During her free time, she likes to play the violin (be careful of your ears), travel, and build her family tree.

Shufflin’ shufflin’

As the end of summer creeps up on us, we take some time to do some cleaning and shufflin’.

We prepare our space for some newbies, who will be joining our group in the fall.

Our treat after a deep office cleaning – PIZZA LUNCH!

VW Foundation Grant for Nadine & Jan

Congratulations to Nadine and Jan Brugués!

Nadine and Jan received a 1.5 million Euro grant from the Volkswagen Foundation (VolkswagenStiftung), as part of the funding initiative “Life? – A Fresh Scientific Approach to the Basic Principles of Life”.

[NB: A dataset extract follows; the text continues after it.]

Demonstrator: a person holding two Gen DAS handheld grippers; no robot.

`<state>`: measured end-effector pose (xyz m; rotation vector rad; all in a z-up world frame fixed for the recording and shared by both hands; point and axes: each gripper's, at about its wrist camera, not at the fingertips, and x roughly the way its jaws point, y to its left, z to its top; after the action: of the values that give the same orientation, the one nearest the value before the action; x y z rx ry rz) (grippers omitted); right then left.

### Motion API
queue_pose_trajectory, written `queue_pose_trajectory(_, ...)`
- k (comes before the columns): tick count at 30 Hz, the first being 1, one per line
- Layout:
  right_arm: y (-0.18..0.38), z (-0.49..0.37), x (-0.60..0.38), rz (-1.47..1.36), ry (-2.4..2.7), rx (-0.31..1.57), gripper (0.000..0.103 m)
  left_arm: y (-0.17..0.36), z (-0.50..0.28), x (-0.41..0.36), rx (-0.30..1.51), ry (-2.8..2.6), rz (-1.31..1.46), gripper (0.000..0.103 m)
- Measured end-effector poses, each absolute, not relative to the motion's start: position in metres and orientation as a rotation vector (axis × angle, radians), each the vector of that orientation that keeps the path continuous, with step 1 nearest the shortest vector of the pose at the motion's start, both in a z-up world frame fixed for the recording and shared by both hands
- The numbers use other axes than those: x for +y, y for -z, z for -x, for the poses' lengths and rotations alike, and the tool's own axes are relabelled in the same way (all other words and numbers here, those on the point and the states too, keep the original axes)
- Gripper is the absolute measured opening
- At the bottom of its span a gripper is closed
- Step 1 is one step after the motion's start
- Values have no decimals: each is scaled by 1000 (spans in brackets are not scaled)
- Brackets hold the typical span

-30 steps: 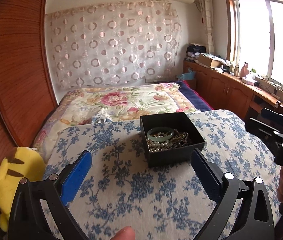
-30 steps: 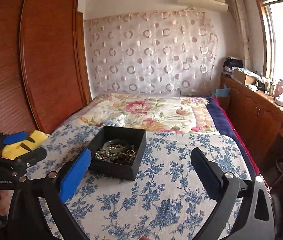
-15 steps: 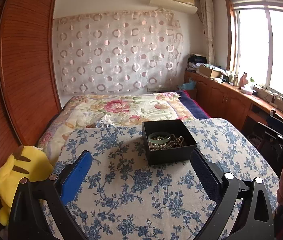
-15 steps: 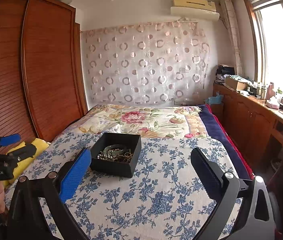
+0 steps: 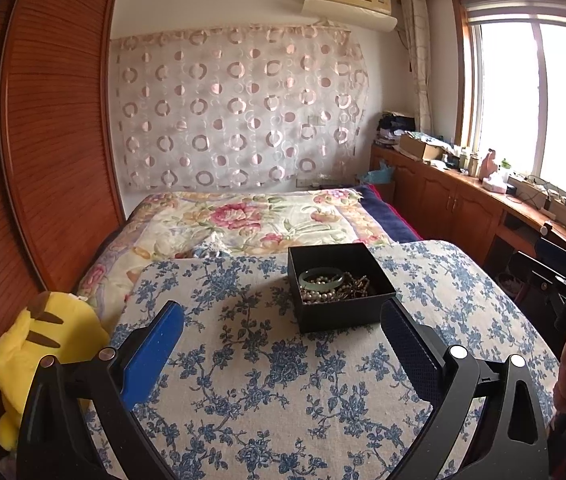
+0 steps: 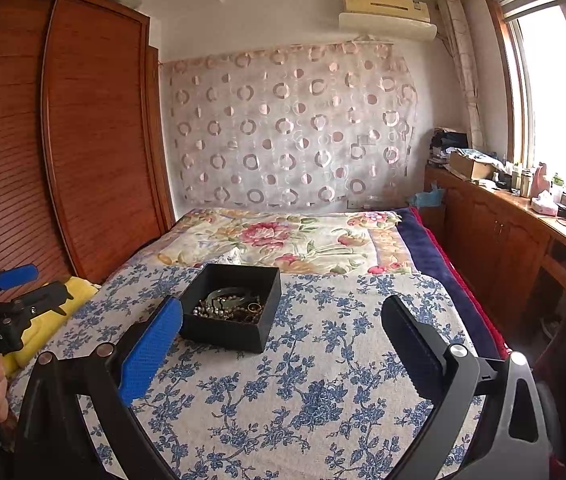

The two groups will collaborate on the project “The spark of life: initiation of transcription in embryos, and recapitulating such in synthetic nuclei”.

The Germans have a perfect word (and attitude) for how one should end their work day: Feierabend (literally translates to “party evening”). Together with the Brugués lab, we hung up our pipettes, turned off those microscopes, bade farewell to our pet fish and frogs for the day, and partied together to celebrate Nadine and Jan’s achievement.

Contact us if you’re interesting in joining our team to investigate the physical principles that govern transcription initiation during early embryo development.

 

Dinara Sharipova

Dinara is a Master student of Novosibirsk State University, which is located in the middle of Siberia in the scientific town called Akademgorodok. There, she is studying cell biology and genetics, and doing her research project in the laboratory of developmental epigenetics under the supervision of Prof. S.M. Zakian and S.P. Medvedev. Her research topic is related to cell modeling in neurodegenerative disorders on patient-specific induced pluripotent stem cells. During her Bachelor’s studies, she worked with Huntington’s disease cell model and now, for her Master’s, she is studying the molecular mechanisms involved in the progression of Parkinson’s disease. In spite of such neuroscientific direction in her research, she had always been fascinated by embryology and developmental biology – dating back to an embryology course in her university.

This summer, she is doing an internship in the Vastenhouw lab –  an opportunity to work with zebrafish embryos and to study the transcriptional landscape during early zebrafish development.

Apart from science, Dinara is interested in dancehall dancing, horseback riding, skating, and travelling.

Edlyn back from Postdoc Retreat

Edlyn returned from the 8th Annual MPI-CBG Postdoc Retreat, which took place in Lwowek Slaski, Poland, from 11-13th of June, 2018.

The three-day retreat featured talks from fellow postdocs at the institute & invited speakers, career panel session, and an afternoon of rafting along the Bóbr River.

Invited speakers:

  • Dr. Veronique Miron (University of Edinburgh)
  • Dr. Timothy Nott (University of Oxford)
  • Dr. Marc Güell (Pompeu Fabra University, Barcelona)
  • Dr. Sebastian van de Linde (University of Strathclyde, Glasgow)
  • Dr. Carl Modes (MPI-CBG, CSBD)

The postdocs also welcomed two postdocs from the Institute of Molecular Genetics of the ASCR (IMG), Prague as part of the ARIB “Teaming for Excellence” Program.

Berry-licious birthday

Happy birthday to the North Americans in the lab, Davide and Edlyn!

The Vastenhouwies kicked off the week with a double dose of sweets, two berry-licious cakes,

and chilling with former lab members, Máté and Pavel.